Some activists would like to hear more from the industry funds who are the biggest providers of corporate capital in Australia, but right now the funds would prefer to do most of their talking behind closed doors.
Ready for hydrogen
GE Vernova’s Jeff Goldmeer presented at this week’s Hydrogen Summit in Brisbane and in an interview with The Weekend Australian urged patience.
Prevailing wisdom now says hydrogen will come later rather than sooner for cost and logistic reasons which Goldmeer does not dispute, arguing a newborn child takes a bit of training and time before it can run a marathon.
The game now is to prepare the technology to be ready to make use of hydrogen when the cost gap narrows.

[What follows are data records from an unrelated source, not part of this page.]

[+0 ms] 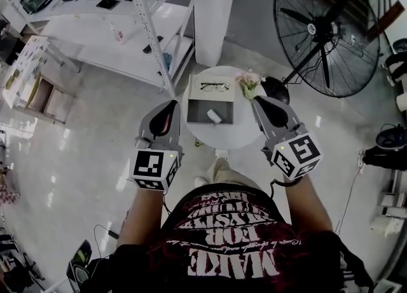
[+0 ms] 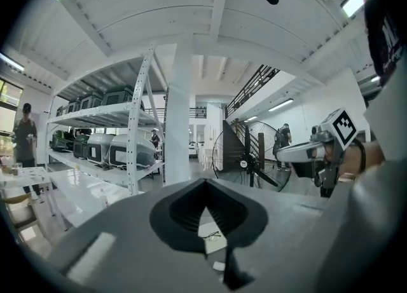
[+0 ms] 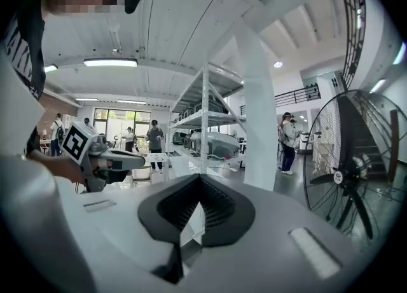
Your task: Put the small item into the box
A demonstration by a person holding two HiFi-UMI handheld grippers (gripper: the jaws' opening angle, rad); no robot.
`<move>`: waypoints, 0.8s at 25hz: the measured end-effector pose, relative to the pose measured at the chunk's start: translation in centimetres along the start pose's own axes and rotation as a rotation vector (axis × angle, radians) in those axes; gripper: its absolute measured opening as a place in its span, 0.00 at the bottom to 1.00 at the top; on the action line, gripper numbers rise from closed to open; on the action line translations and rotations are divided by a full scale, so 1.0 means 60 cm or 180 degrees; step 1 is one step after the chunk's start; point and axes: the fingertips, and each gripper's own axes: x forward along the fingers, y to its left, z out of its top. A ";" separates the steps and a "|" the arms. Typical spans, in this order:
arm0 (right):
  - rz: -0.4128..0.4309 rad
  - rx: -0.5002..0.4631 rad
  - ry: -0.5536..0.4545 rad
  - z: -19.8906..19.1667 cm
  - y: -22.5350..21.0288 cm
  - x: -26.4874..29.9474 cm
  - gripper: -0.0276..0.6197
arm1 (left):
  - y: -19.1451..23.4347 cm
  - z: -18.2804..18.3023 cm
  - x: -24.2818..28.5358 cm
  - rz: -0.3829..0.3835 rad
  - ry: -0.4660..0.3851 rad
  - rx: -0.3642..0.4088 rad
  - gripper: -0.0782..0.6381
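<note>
Two grippers are hanging side by side over one round white table (image 1: 245, 138), both well above it. The left gripper (image 1: 172, 103) is sitting with its jaws pressed together at the tips and nothing between them. The right gripper (image 1: 257, 99) is matching it, jaws closed and empty too.

Down on the table, one box (image 1: 194, 115) is lying open, its grey tray facing up. One small white item (image 1: 214, 117) is resting inside that tray, towards its right side, so it is sitting in the box and clear of both grippers. One pair of glasses (image 1: 214, 86) is lying on the pale open lid just behind the tray. One bunch of pink flowers (image 1: 249, 83) is standing at the table's right edge.

Beyond the table, one big black fan (image 1: 325, 28) is standing on the floor, and one white shelf rack (image 1: 152, 25) is standing to the left.
</note>
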 end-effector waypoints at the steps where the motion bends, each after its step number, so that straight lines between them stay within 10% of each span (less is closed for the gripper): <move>1: -0.0028 -0.0008 -0.0039 0.007 -0.002 -0.007 0.09 | -0.002 0.003 -0.001 -0.0015 -0.0007 0.0015 0.11; 20: 0.0048 0.0111 0.0160 -0.024 -0.029 0.001 0.09 | -0.036 -0.010 0.054 -0.0215 0.0096 -0.0006 0.11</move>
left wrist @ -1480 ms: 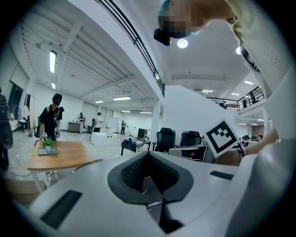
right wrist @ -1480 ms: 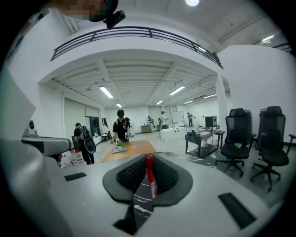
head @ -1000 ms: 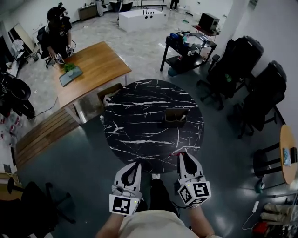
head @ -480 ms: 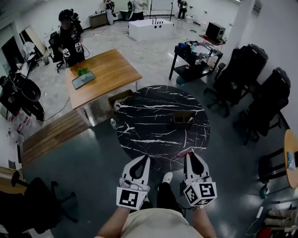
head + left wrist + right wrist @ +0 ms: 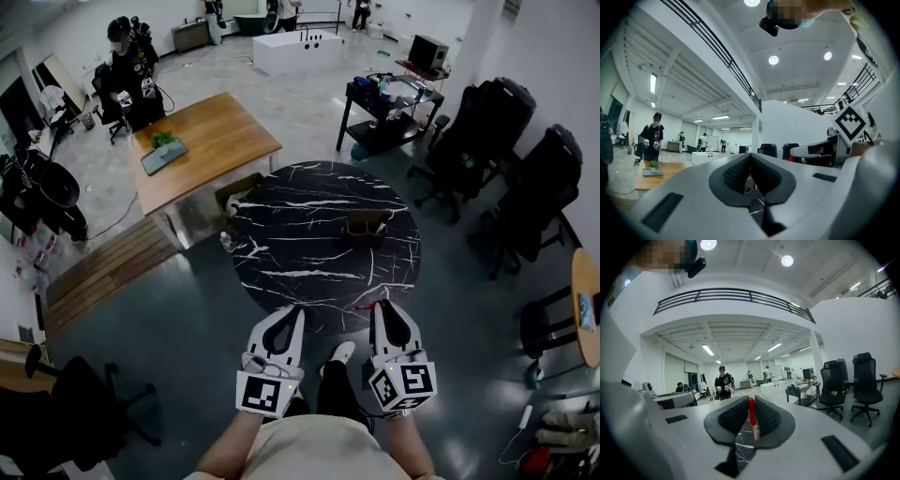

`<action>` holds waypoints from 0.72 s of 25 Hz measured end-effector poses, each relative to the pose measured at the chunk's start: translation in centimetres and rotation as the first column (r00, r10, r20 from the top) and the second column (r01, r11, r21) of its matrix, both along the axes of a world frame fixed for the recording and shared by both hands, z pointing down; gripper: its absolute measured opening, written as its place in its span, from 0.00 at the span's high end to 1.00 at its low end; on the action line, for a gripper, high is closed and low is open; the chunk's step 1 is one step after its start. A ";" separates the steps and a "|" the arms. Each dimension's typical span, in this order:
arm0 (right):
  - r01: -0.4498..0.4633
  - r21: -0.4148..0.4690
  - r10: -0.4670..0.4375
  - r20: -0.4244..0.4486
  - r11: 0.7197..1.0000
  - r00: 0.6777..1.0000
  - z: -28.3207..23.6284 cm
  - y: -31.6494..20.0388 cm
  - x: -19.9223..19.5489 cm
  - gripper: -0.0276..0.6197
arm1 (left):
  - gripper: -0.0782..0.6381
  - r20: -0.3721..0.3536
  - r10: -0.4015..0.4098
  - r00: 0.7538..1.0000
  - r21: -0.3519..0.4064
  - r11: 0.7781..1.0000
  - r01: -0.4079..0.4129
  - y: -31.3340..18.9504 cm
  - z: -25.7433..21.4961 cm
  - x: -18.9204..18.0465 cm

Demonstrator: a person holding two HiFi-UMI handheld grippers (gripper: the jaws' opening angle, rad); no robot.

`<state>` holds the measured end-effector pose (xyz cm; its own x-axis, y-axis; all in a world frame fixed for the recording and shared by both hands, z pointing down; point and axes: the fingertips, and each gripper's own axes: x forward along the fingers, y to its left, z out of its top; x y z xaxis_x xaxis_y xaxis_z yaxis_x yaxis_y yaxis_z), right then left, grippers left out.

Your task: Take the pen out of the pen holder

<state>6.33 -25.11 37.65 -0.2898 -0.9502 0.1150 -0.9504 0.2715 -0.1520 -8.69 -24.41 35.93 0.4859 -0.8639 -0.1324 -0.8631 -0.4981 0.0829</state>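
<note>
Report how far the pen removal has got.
Done: the slim red pen is out, clamped between the jaws of the right gripper, well clear of the brown box-shaped pen holder on the round black marble table. In hand: only that pen; the left gripper is shut on nothing. Left: little, perhaps setting the pen down.

Hand-held grippers: 2, i.e. left hand-held gripper (image 5: 294, 313) and right hand-held gripper (image 5: 382, 307). Red pen (image 5: 751, 417): 1. Pen holder (image 5: 367, 226): 1. Tabletops: 2, i.e. round black marble tabletop (image 5: 281, 246) and rectangular wooden tabletop (image 5: 220, 139). Black cart (image 5: 389, 111): 1. Black office chairs (image 5: 541, 192) at right: several, exact number unclear.
</note>
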 end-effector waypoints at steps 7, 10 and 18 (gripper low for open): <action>0.001 0.008 -0.001 -0.002 1.000 1.000 -0.4 0.4 -0.2 0.87 | 0.87 0.017 0.011 1.000 -0.001 1.000 -0.011 0.5 0.1 0.2; 0.002 0.013 -0.002 -0.004 1.000 1.000 -0.5 0.5 -0.3 0.87 | 0.87 0.013 0.015 1.000 0.000 1.000 -0.015 0.4 -0.1 0.4; -0.018 0.010 0.018 -0.008 1.000 1.000 -0.3 1.2 0.2 0.87 | 0.87 0.008 0.038 0.999 0.011 0.999 -0.038 0.7 -0.3 1.1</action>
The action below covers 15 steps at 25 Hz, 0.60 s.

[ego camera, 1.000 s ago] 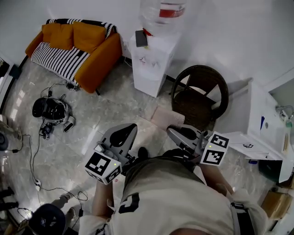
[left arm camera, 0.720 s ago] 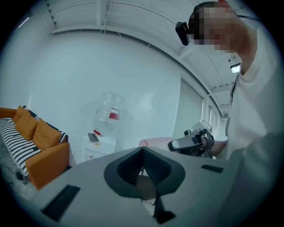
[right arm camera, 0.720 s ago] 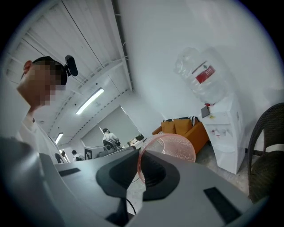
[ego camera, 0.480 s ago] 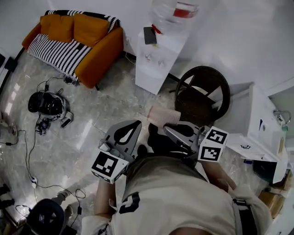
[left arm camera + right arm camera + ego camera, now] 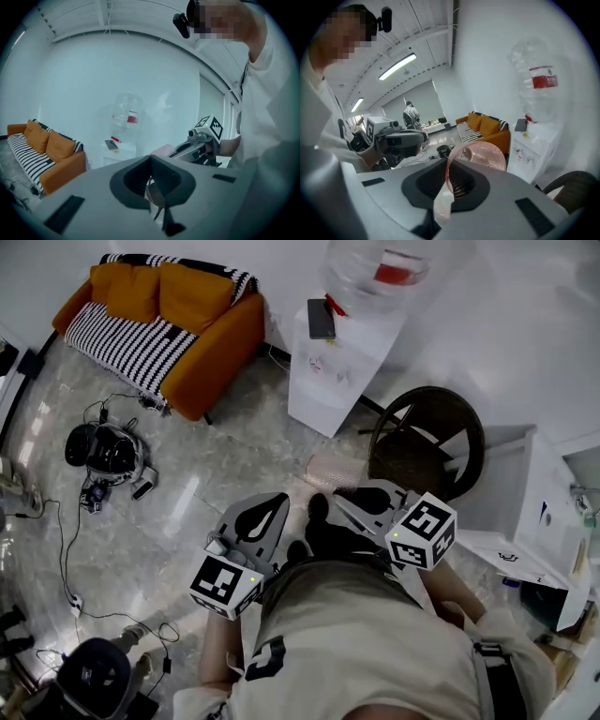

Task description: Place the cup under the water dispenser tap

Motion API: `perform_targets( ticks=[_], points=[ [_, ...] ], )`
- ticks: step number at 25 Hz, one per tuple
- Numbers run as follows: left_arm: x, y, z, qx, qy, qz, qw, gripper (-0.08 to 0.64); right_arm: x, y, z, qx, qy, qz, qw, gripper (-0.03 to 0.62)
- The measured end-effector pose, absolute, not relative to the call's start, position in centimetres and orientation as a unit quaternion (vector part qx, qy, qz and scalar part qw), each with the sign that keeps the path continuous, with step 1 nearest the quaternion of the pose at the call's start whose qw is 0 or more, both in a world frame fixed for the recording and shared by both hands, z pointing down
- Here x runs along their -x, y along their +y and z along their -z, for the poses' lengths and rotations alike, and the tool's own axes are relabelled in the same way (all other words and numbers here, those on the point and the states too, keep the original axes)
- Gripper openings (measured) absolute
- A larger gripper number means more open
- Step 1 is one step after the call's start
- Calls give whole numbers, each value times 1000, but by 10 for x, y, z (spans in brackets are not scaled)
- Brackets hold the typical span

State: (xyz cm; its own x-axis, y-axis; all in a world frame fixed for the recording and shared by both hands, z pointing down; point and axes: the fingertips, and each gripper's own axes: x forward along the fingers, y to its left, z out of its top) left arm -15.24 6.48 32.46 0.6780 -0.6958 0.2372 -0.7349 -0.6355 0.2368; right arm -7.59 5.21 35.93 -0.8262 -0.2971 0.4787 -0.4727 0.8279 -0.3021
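My right claw (image 5: 449, 180) is pinching the cup (image 5: 485, 157): the jaws are closed on the cup's thin wall at the rim, with one jaw inside the mouth and the other outside. The cup is translucent and pink, and I can see the room through it. It juts forward from the jaw tips, tilted rather than upright, held in the air over the pale, glossy floor (image 5: 187, 502).

From my head view the cup is a faint pink patch just ahead of the right claw's tips, between my body and the water dispenser (image 5: 337, 381). It is well apart from the dispenser and not under the taps. The dispenser is a white cabinet standing against the wall, with a big clear bottle (image 5: 380, 273) upside down on top; the bottle carries a red label. A dark phone (image 5: 322, 319) lies flat on the cabinet's top beside the bottle. The small taps on the front face are too tiny for me to make out well.

My left claw (image 5: 151, 174) is pressed together and I see nothing between its jaws. It sits beside the right claw at about the same level, pointing the same general way, the two apart and not touching.

A dark wicker chair (image 5: 427, 442) stands just to the right of the dispenser. An orange sofa (image 5: 187, 343) with a black-and-white striped cover is along the wall to the left. A dark rounded device (image 5: 108, 451) with cables lies on the floor in front of the sofa
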Motion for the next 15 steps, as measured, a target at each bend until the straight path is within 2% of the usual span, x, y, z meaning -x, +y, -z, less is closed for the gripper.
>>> perform_targets(
  ticks=[4, 9, 15],
  points=[
    [132, 25, -335, -903, -381, -86, 177, 57, 55, 16, -375, -214, -929, -152, 259, 35],
    [100, -42, -339, -904, -367, -105, 192, 57, 23, -37, -392, -214, -925, -160, 269, 35],
    [79, -117, -336, -893, -394, -109, 188, 57, -10, -95, -396, -201, -925, -117, 299, 35]
  ],
)
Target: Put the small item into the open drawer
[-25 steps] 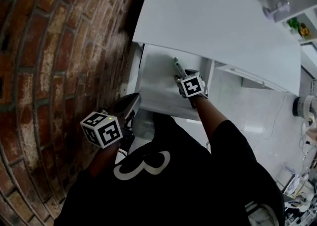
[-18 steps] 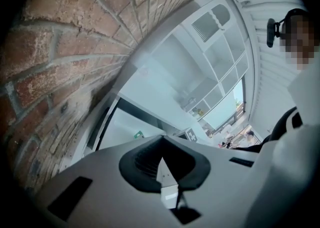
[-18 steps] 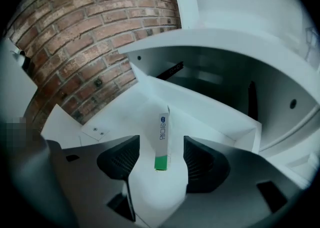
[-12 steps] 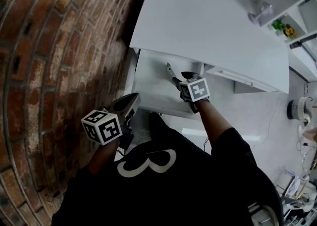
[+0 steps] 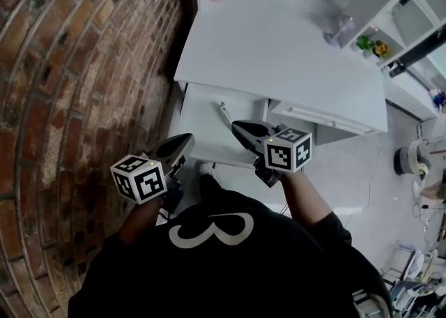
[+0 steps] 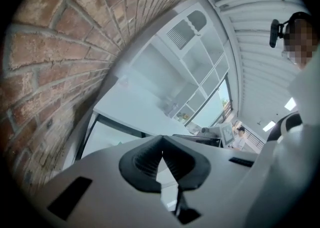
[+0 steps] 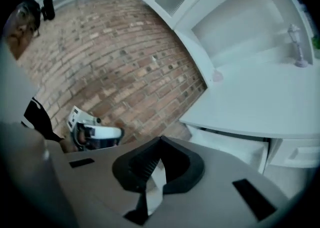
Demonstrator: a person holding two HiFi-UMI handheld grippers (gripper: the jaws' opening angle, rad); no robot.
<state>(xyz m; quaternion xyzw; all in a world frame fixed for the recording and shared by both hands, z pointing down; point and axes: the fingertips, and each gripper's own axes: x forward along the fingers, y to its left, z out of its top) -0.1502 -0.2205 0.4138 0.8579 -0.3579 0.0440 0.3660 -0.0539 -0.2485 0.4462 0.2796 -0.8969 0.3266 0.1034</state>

This is happening with its CS Energy Brigalow peaking gas-fired power plant and the Energy Australia Tallawarra plant in Wollongong.
Both plants are hydrogen ready – just waiting for the day hydrogen makes sense.
For most this means when the federal government is ready to fork out the cash, as is the case with the Orica-Origin plant at Kooragang Island in Newcastle which is a step ahead of most because it has a natural buyer for the hydrogen-based ammonia with Orica a prime user for explosives.
Wind, sun and space remain Australia’s clear comparative advantage.
GE Vernova is a big supplier of renewable energy equipment from hydrogen to wind turbines and the way Goldmeer, the energy transition technologies transition boss, sees it you can’t change centuries old practices in a day. The company provides holistic solutions to cover the transition and he like everyone would like the answer sooner rather than later.